When it comes to ROI, there is no substitute for reliable, quantifiable data. Many SCMs use ROI calculators to back up product price tags, but is the information behind the calculations trustworthy enough to take to the boardroom?

[From iSource Business, April/May 2002] Visit the Web sites of most supply chain management (SCM) solutions providers these days and you will probably find a full inventory of return on investment (ROI) calculators, white papers and customer success stories, which shouldn't come as a surprise. With the slowdown in the economy, customers are much more cautious when making purchasing decisions. They are increasingly demanding that sellers demonstrate the economic worth of their offerings, and many SCM solutions suppliers have responded by equipping their sales and account teams with customer case studies, ROI calculators and Total Cost of Ownership (TCO) models, as they are generally known. Such calculators and models are designed to show customers that an investment in the supplier's product or service will pay for itself over time by reducing costs, increasing revenue or both. 

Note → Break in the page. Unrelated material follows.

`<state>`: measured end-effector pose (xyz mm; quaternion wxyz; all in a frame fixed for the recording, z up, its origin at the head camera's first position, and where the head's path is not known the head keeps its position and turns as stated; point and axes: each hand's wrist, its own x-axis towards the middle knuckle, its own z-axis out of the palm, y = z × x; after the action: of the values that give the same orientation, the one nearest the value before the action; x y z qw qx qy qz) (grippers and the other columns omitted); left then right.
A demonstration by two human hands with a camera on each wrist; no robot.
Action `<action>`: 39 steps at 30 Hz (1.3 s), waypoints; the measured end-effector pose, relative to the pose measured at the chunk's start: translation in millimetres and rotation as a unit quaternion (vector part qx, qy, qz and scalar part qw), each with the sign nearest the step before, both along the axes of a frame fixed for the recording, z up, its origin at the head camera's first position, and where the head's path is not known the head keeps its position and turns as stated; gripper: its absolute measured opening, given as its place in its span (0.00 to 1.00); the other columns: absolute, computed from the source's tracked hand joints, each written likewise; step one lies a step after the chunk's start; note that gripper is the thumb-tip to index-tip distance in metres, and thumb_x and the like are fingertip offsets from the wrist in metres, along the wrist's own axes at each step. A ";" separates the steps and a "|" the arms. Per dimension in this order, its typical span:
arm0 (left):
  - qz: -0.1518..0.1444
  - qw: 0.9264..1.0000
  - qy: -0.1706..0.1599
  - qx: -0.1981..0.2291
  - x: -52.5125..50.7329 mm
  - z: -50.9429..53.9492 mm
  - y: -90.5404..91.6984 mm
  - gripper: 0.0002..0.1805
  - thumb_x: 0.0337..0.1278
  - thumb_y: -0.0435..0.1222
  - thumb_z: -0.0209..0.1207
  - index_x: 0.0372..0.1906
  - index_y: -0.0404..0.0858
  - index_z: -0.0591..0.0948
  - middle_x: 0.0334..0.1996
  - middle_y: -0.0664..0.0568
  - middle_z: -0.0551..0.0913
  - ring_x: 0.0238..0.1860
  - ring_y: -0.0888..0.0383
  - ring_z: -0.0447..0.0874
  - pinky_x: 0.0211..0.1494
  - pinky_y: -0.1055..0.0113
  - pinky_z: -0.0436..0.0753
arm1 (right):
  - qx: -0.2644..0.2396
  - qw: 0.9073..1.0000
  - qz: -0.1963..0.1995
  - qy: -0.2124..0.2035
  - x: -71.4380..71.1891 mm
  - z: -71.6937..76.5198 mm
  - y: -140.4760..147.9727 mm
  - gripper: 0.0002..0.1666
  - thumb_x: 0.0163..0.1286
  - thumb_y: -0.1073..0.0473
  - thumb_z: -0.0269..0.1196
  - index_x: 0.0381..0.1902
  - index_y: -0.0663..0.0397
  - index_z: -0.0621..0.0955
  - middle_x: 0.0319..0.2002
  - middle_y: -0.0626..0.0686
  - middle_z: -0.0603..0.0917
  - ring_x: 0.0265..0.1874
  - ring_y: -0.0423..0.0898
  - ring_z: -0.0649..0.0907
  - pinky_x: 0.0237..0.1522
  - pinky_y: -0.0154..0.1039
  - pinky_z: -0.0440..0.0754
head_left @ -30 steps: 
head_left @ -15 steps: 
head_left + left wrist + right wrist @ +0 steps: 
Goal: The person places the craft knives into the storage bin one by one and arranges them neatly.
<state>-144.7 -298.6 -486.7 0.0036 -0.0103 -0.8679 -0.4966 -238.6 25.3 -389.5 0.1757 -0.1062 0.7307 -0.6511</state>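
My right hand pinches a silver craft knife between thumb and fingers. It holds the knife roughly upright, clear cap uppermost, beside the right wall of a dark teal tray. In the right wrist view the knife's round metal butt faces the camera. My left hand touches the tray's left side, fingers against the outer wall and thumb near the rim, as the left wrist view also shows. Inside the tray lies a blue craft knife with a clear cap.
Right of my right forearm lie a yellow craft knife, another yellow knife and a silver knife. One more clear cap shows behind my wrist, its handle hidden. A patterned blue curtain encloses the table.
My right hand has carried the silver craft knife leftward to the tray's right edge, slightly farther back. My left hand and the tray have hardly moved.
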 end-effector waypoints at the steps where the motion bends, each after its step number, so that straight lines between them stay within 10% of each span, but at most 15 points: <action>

But how effective are such tools and models? How well do they do their job? There are reasons to believe that the answer is, not very well. Building a compelling ROI- or TCO-based business case requires that SCMs demonstrate three things in particular: objectivity, replicability and relevant comparisons.

Based on the experience of both working with and talking to numerous SCM companies and reviewing their ROI work to date, the vast majority fail to perform in one or more of these dimensions. This is not to say that their efforts are totally without merit. Making broad claims or offering anecdotal evidence may be enough to pique some customers' interest, however, most SCMs, because they lack any real ROI-based marketing and sales strategy, are not realizing the more important potential benefits of shortened sales cycles, increased pricing power, stronger customer relationships and greater profitability.

Objectivity

Lack of objective and quantifiable customer data is the single greatest weakness that can be found in most ROI/TCO models and case studies. Too often, SCMs fail to conduct the necessary research to establish what their solution is really worth to customers. Instead, they tend to rely on customers' impressions or opinions about the degree to which their solution impacts efficiencies, costs or the ability to serve customers (i.e., increased revenues).

In many cases, the data that drives the ROI calculators and models hardly merits the name. Most ROI calculators generate what if scenarios. That is, the calculator produces an analysis that roughly takes this form: If your costs are X, and if our application performs as we claim, and if we charge you Y, then you will realize a savings of Z.  Thus, one can see that the persuasiveness of the analysis rests entirely on the credibility of the ifs  that is, on the credibility of the information that is entered into the calculator. Two problems loom large here.

First. In many cases the customer data is impressionistic. Consider the very common case of solutions that promise efficiency gains and cost savings by reducing the time required and investment involved in carrying out specific tasks, such as demand planning or issuing a purchase order.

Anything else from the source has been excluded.